— Task to complete —
Print nothing but the lines below starting at the line that holds "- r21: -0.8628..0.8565" and ending at the line that holds "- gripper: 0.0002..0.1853", including both, each exactly as written.

— Input —
··········

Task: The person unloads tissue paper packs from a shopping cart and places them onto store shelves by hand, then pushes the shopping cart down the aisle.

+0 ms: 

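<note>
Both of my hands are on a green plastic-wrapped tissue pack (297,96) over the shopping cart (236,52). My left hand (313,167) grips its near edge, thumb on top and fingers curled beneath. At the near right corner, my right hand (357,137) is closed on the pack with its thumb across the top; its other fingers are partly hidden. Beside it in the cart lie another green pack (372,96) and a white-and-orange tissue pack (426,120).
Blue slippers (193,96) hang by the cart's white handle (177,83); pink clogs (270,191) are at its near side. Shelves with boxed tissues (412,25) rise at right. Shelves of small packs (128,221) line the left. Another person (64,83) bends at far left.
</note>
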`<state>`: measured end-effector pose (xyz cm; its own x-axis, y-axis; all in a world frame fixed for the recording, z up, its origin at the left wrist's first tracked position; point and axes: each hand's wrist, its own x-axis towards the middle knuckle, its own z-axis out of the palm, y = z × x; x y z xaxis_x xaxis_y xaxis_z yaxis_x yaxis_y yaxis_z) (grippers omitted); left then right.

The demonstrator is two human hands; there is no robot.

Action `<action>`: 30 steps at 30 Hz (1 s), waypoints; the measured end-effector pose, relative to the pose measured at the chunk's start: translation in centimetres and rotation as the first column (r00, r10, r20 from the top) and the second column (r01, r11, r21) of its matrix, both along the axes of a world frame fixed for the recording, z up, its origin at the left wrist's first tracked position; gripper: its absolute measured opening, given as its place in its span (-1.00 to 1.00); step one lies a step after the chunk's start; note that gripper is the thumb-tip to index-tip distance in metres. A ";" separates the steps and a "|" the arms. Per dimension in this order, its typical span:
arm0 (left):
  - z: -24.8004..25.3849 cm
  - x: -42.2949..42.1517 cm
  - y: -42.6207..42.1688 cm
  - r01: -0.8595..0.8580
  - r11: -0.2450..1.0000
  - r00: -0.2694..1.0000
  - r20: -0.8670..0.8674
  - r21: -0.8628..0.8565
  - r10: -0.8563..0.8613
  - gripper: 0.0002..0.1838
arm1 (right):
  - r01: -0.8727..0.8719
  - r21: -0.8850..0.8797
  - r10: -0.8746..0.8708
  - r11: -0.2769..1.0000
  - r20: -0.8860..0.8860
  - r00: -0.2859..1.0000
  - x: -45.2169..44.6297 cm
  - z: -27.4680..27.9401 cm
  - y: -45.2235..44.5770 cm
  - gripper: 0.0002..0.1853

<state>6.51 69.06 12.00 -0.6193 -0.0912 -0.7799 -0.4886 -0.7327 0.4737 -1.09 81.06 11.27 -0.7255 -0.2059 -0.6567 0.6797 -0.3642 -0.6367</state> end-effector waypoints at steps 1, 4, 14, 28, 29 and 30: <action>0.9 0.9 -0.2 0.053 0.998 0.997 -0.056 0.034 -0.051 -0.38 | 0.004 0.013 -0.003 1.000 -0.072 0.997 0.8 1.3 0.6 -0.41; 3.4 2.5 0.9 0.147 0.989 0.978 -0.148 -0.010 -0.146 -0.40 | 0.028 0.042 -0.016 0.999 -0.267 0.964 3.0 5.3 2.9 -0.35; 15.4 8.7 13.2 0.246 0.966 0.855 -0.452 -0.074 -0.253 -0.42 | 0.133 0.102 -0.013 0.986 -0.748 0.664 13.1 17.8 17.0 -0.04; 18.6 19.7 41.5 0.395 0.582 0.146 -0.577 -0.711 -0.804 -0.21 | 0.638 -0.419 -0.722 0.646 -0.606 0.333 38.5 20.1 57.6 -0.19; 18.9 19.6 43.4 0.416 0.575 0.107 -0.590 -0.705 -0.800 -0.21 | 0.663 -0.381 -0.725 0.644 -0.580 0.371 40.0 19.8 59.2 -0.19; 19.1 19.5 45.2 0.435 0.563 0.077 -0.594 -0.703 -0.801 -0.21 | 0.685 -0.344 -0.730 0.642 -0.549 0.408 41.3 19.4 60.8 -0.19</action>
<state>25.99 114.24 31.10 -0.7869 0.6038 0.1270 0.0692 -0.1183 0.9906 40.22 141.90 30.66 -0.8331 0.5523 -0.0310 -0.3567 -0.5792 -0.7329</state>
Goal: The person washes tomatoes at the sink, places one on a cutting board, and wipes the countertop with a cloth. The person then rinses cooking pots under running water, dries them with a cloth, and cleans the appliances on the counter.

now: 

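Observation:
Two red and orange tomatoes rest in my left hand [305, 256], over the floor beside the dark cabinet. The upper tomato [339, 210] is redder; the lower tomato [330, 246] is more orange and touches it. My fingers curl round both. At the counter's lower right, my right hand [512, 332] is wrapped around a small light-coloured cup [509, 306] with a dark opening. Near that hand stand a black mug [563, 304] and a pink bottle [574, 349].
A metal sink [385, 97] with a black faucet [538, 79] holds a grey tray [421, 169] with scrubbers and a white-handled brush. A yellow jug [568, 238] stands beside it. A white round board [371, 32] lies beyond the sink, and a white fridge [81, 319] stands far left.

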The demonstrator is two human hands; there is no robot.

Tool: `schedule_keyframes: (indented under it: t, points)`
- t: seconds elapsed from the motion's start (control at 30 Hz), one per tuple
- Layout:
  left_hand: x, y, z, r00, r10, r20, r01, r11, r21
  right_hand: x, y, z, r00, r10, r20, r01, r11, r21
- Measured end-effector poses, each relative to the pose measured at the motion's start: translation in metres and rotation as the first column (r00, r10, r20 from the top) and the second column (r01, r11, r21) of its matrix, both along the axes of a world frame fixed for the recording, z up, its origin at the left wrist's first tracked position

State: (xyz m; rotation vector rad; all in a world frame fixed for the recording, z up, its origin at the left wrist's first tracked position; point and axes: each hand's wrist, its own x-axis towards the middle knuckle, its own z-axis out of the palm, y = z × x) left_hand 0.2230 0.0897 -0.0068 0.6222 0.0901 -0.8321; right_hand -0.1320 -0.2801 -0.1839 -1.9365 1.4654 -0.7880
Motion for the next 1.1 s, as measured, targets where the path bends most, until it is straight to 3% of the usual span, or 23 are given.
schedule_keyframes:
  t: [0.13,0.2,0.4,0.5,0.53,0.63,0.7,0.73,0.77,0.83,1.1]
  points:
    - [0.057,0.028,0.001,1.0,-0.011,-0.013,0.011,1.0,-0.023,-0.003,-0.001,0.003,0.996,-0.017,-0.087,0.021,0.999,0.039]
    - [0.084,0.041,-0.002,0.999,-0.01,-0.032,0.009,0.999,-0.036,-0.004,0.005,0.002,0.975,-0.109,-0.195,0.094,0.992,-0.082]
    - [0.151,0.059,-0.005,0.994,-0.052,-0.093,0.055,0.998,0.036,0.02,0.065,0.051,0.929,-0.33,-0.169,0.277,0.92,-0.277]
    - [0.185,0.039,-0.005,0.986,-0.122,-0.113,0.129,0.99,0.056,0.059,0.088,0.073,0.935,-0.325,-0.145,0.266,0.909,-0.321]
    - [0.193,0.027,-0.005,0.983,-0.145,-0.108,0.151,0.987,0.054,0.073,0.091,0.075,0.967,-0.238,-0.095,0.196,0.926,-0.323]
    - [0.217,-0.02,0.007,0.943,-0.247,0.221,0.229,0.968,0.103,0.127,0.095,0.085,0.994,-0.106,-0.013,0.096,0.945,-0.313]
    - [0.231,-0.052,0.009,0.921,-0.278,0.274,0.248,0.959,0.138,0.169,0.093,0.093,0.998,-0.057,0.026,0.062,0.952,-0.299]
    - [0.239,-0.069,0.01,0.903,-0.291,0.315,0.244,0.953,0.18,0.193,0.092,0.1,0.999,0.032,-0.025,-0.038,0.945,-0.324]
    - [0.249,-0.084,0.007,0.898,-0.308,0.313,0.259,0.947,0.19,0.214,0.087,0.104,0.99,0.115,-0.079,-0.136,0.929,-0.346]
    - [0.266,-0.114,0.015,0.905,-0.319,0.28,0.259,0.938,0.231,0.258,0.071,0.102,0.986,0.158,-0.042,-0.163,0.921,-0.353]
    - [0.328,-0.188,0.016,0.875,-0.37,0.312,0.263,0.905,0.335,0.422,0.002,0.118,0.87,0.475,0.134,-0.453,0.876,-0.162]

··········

— Written response —
  - r21: -0.8628..0.8565
  - r10: -0.8563..0.8613
  - gripper: 0.0002..0.1838
arm1 (right):
  - r01: -0.8727..0.8719
  - r21: -0.8850..0.8797
  - r10: -0.8746..0.8708
  - r11: -0.2769..1.0000
  - r20: -0.8860..0.8860
  - r00: -0.2859..1.0000
  - x: -45.2169..44.6297 cm
  - z: -27.4680..27.9401 cm
  - y: -45.2235..44.5770 cm
  - gripper: 0.0002..0.1853

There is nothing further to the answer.